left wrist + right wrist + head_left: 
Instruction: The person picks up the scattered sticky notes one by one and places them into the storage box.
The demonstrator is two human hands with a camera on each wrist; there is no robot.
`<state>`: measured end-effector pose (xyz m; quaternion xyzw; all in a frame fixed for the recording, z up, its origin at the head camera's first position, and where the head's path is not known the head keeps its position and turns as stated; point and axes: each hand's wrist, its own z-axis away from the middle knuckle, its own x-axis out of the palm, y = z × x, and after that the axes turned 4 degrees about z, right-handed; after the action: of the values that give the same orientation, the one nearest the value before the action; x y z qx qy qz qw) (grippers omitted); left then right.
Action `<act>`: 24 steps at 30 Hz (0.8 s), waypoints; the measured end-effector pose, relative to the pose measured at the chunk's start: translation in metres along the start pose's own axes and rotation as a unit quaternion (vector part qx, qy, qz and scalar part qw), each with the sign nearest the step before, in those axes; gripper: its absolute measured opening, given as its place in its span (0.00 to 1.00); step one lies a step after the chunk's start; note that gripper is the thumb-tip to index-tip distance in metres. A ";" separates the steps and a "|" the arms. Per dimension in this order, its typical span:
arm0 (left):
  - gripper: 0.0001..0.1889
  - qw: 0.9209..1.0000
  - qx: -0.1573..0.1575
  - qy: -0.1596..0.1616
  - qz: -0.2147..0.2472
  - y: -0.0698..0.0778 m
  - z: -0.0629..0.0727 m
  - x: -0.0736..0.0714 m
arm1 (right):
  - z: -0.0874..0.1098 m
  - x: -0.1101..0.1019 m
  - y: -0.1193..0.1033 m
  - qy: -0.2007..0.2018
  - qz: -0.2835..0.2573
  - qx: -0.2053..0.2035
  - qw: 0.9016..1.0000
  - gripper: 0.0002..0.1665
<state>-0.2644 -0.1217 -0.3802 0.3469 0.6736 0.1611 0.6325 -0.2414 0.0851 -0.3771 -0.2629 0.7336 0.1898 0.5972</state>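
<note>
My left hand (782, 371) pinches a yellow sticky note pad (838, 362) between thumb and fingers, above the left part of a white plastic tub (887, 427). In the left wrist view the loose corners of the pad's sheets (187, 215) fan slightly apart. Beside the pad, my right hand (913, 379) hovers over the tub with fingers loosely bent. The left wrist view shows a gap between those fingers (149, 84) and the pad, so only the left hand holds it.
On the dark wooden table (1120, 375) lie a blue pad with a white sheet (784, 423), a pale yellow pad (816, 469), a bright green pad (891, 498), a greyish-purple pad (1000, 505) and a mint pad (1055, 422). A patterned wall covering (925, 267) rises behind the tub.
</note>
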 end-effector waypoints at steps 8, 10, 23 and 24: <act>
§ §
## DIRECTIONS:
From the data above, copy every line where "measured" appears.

## SOLUTION TO THE EXERCISE:
`<state>`: measured end-effector pose (xyz m; quaternion xyzw; all in a frame fixed for the recording, z up, its origin at the head camera's first position, and where the head's path is not known the head keeps its position and turns as stated; point and axes: each hand's wrist, its own z-axis away from the middle knuckle, its own x-axis out of the palm, y = z × x, and after that the axes turned 4 degrees about z, right-handed; after the action: of the values that give the same orientation, the one nearest the value before the action; x y z qx qy qz qw) (grippers omitted); left then right.
Action `<act>`: 24 steps at 30 Hz (0.8 s), waypoints; the measured end-effector pose, relative to the pose measured at the chunk's start: translation in metres along the start pose's own axes and rotation as a unit quaternion (vector part qx, qy, qz and scalar part qw), each with the sign nearest the step before, in those axes; gripper: its absolute measured opening, given as its place in its span (0.00 to 1.00); step one lies a step after the chunk's start; note that gripper is the thumb-tip to index-tip distance in metres. A ";" separates the steps and a "|" the arms. Per dimension in this order, its typical span:

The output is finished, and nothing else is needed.